-- Opening Marker --
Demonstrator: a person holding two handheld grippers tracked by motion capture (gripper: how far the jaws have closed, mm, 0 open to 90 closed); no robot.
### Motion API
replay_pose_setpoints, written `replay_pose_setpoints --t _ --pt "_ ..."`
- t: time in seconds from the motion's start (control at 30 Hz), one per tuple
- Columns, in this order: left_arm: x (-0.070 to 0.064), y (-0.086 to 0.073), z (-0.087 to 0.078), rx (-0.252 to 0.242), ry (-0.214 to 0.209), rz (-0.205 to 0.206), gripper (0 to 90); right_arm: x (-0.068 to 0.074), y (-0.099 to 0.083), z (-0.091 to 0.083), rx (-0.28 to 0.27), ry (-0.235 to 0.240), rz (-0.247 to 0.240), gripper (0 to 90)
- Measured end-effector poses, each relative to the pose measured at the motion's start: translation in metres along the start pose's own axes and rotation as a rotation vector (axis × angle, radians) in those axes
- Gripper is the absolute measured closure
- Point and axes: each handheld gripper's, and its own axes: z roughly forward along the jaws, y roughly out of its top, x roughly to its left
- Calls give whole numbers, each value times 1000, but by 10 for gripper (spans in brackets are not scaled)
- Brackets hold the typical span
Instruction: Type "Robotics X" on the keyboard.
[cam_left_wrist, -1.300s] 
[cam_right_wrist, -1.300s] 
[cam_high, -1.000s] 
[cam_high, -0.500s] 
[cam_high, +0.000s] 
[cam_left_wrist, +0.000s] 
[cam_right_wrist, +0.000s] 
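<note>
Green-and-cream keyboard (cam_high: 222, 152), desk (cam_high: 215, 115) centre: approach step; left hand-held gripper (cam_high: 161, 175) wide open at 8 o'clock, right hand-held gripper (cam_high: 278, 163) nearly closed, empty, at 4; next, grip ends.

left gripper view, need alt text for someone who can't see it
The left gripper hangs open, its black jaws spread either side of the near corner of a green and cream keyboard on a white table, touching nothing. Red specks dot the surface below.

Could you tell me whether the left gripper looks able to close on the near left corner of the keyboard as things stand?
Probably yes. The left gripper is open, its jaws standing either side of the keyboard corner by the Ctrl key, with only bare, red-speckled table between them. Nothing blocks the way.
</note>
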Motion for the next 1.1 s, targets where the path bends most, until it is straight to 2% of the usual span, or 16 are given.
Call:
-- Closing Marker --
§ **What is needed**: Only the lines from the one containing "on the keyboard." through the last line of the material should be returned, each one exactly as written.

§ **Answer below**:
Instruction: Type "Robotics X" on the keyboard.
[cam_left_wrist, -1.300s] 
[cam_right_wrist, -1.300s] 
[cam_high, -1.000s] 
[cam_high, -0.500s] 
[cam_high, +0.000s] 
[cam_left_wrist, +0.000s] 
[cam_right_wrist, +0.000s] 
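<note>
Green-and-cream keyboard (cam_high: 222, 152), desk (cam_high: 215, 115) centre: approach step; left hand-held gripper (cam_high: 161, 175) wide open at 8 o'clock, right hand-held gripper (cam_high: 278, 163) nearly closed, empty, at 4; next, grip ends.

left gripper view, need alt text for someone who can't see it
The left gripper hangs open, its black jaws spread either side of the near corner of a green and cream keyboard on a white table, touching nothing. Red specks dot the surface below.

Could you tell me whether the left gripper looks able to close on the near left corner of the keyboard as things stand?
Probably yes. The left gripper is open, its jaws standing either side of the keyboard corner by the Ctrl key, with only bare, red-speckled table between them. Nothing blocks the way.
</note>
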Motion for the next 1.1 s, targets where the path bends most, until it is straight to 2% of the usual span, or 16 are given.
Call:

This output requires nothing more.